**Task objective:**
Copy out the data below verbatim.

Task material below:

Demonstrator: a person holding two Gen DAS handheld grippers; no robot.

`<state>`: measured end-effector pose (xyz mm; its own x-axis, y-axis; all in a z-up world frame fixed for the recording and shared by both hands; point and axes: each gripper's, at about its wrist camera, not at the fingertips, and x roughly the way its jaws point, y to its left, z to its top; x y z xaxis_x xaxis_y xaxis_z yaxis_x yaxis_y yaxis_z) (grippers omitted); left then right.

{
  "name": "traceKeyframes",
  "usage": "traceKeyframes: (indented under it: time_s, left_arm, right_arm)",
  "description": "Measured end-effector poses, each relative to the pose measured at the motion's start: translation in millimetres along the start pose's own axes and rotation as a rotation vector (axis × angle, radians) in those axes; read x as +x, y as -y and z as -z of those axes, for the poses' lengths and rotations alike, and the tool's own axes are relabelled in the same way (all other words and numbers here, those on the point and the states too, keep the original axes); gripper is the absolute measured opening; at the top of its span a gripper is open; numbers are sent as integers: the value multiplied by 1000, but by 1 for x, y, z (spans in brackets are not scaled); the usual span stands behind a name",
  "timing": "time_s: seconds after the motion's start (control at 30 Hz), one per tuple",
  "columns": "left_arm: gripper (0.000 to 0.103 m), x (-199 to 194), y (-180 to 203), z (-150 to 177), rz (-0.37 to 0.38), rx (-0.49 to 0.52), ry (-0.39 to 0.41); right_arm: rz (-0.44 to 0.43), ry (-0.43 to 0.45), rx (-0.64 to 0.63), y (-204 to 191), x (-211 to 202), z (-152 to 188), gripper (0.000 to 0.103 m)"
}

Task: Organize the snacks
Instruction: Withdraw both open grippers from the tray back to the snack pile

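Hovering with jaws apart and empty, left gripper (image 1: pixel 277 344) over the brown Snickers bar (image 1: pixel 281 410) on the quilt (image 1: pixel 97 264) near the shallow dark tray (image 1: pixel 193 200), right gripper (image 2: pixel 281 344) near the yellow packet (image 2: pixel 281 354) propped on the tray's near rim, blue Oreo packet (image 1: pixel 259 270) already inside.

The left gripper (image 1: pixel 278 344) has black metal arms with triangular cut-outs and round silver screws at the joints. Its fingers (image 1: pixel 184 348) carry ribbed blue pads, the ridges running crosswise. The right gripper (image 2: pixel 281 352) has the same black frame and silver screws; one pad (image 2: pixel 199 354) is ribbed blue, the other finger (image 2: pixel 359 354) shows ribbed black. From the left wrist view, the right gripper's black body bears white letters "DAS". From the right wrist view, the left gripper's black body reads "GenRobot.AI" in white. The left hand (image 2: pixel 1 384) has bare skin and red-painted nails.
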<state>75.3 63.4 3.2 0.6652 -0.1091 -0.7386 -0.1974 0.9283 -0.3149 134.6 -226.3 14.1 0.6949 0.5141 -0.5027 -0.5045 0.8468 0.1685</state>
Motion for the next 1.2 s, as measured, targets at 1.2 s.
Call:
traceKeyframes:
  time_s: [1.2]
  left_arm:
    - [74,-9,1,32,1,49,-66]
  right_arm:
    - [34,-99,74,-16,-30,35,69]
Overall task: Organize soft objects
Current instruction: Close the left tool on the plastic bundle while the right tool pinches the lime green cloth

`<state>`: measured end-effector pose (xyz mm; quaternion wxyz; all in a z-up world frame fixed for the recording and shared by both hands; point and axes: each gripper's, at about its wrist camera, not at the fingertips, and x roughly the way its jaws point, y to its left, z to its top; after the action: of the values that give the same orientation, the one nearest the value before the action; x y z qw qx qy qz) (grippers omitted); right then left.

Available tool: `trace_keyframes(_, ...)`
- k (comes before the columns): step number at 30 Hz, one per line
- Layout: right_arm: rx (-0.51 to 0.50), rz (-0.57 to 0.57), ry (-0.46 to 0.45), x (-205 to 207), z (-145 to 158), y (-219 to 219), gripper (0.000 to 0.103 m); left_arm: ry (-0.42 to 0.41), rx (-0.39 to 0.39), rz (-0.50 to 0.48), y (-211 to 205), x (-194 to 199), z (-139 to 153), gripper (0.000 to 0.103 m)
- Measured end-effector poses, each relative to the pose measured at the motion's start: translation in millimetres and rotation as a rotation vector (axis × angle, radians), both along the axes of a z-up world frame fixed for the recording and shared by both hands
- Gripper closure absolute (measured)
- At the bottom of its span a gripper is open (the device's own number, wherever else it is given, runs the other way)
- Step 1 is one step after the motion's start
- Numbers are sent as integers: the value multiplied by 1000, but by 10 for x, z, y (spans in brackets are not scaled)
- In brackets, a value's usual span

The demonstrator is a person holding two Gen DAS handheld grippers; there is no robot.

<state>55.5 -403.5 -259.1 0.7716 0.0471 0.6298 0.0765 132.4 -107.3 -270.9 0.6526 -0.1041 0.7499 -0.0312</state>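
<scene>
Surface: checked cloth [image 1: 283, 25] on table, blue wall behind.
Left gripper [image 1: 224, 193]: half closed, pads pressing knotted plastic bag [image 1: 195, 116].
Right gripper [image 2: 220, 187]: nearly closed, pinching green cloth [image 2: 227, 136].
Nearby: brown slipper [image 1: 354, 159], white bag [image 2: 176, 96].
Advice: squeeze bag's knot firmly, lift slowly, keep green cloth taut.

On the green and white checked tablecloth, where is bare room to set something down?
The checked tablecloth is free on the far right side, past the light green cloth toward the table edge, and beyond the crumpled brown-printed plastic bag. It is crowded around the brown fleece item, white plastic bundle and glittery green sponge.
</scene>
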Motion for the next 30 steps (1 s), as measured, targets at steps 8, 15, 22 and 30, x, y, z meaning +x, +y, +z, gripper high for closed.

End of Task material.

**Task answer:**
Demonstrator: a person holding two Gen DAS handheld grippers; no robot.

`<state>`: measured end-effector pose (xyz mm; its own x-axis, y-axis; all in a z-up world frame fixed for the recording and shared by both hands; point and axes: each gripper's, at about its wrist camera, not at the fingertips, and x roughly the way its jaws point, y to its left, z to its top; x y z xaxis_x xaxis_y xaxis_z yaxis_x yaxis_y yaxis_z) (grippers omitted); left then right.

{
  "name": "traceKeyframes",
  "usage": "traceKeyframes: (indented under it: time_s, left_arm, right_arm)",
  "description": "Measured end-effector poses, each relative to the pose measured at the motion's start: translation in millimetres along the start pose's own axes and rotation as a rotation vector (axis × angle, radians) in those axes; read x as +x, y as -y and z as -z of those axes, for the poses' lengths and rotations alike, and the tool's own axes are relabelled in the same way (all other words and numbers here, those on the point and the states too, keep the original axes); gripper is the absolute measured opening; at the top of its span a gripper is open; numbers are sent as integers: the value multiplied by 1000, but by 1 for x, y, z (spans in brackets are not scaled); the usual span stands behind a name",
  "timing": "time_s: seconds after the motion's start (control at 30 Hz), one per tuple",
  "columns": "left_arm: gripper (0.000 to 0.103 m), x (-199 to 194), y (-180 to 203), z (-150 to 177), rz (-0.37 to 0.38), rx (-0.49 to 0.52), ry (-0.39 to 0.41); right_arm: rz (-0.44 to 0.43), ry (-0.43 to 0.45), rx (-0.64 to 0.63), y (-204 to 191), x (-211 to 202), z (-152 to 188), gripper (0.000 to 0.103 m)"
}

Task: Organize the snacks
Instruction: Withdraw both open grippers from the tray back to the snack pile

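Hovering with jaws apart and empty, left gripper (image 1: pixel 277 344) over the brown Snickers bar (image 1: pixel 281 410) on the quilt (image 1: pixel 97 264) near the shallow dark tray (image 1: pixel 193 200), right gripper (image 2: pixel 281 344) near the yellow packet (image 2: pixel 281 354) propped on the tray's near rim, blue Oreo packet (image 1: pixel 259 270) already inside.

The left gripper (image 1: pixel 278 344) has black metal arms with triangular cut-outs and round silver screws at the joints. Its fingers (image 1: pixel 184 348) carry ribbed blue pads, the ridges running crosswise. The right gripper (image 2: pixel 281 352) has the same black frame and silver screws; one pad (image 2: pixel 199 354) is ribbed blue, the other finger (image 2: pixel 359 354) shows ribbed black. From the left wrist view, the right gripper's black body bears white letters "DAS". From the right wrist view, the left gripper's black body reads "GenRobot.AI" in white. The left hand (image 2: pixel 1 384) has bare skin and red-painted nails.
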<state>75.3 63.4 3.2 0.6652 -0.1091 -0.7386 -0.1974 0.9283 -0.3149 134.6 -226.3 14.1 0.6949 0.5141 -0.5027 -0.5045 0.8468 0.1685</state>
Motion for the next 1.2 s, as measured, targets at 1.2 s.
Call:
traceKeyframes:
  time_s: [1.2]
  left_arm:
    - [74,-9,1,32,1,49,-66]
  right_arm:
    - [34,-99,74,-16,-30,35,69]
Overall task: Organize soft objects
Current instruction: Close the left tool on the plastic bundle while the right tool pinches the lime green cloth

`<state>`: measured end-effector pose (xyz mm; quaternion wxyz; all in a z-up world frame fixed for the recording and shared by both hands; point and axes: each gripper's, at about its wrist camera, not at the fingertips, and x roughly the way its jaws point, y to its left, z to its top; after the action: of the values that give the same orientation, the one nearest the value before the action; x y z qw qx qy qz) (grippers omitted); right then left.

Available tool: `trace_keyframes(_, ...)`
- k (comes before the columns): step number at 30 Hz, one per line
- Layout: right_arm: rx (-0.51 to 0.50), rz (-0.57 to 0.57), ry (-0.46 to 0.45), x (-205 to 207), z (-145 to 158), y (-219 to 219), gripper (0.000 to 0.103 m); left_arm: ry (-0.42 to 0.41), rx (-0.39 to 0.39), rz (-0.50 to 0.48), y (-211 to 205), x (-194 to 199), z (-139 to 153), gripper (0.000 to 0.103 m)
- Measured end-effector poses, each relative to the pose measured at the motion's start: translation in millimetres and rotation as a rotation vector (axis × angle, radians), both along the axes of a z-up world frame fixed for the recording and shared by both hands
- Gripper closure absolute (measured)
- At the bottom of its span a gripper is open (the device's own number, wherever else it is given, runs the other way)
- Step 1 is one step after the motion's start
- Numbers are sent as integers: the value multiplied by 1000, but by 10 for x, z, y (spans in brackets are not scaled)
- In brackets, a value's usual span

The demonstrator is a person holding two Gen DAS handheld grippers; there is no robot.

<state>55.5 -403.5 -259.1 0.7716 0.0471 0.6298 0.0765 132.4 -107.3 -270.9 0.6526 -0.1041 0.7499 -0.0312</state>
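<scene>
Surface: checked cloth [image 1: 283, 25] on table, blue wall behind.
Left gripper [image 1: 224, 193]: half closed, pads pressing knotted plastic bag [image 1: 195, 116].
Right gripper [image 2: 220, 187]: nearly closed, pinching green cloth [image 2: 227, 136].
Nearby: brown slipper [image 1: 354, 159], white bag [image 2: 176, 96].
Advice: squeeze bag's knot firmly, lift slowly, keep green cloth taut.

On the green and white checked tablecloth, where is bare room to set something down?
The checked tablecloth is free on the far right side, past the light green cloth toward the table edge, and beyond the crumpled brown-printed plastic bag. It is crowded around the brown fleece item, white plastic bundle and glittery green sponge.
</scene>
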Motion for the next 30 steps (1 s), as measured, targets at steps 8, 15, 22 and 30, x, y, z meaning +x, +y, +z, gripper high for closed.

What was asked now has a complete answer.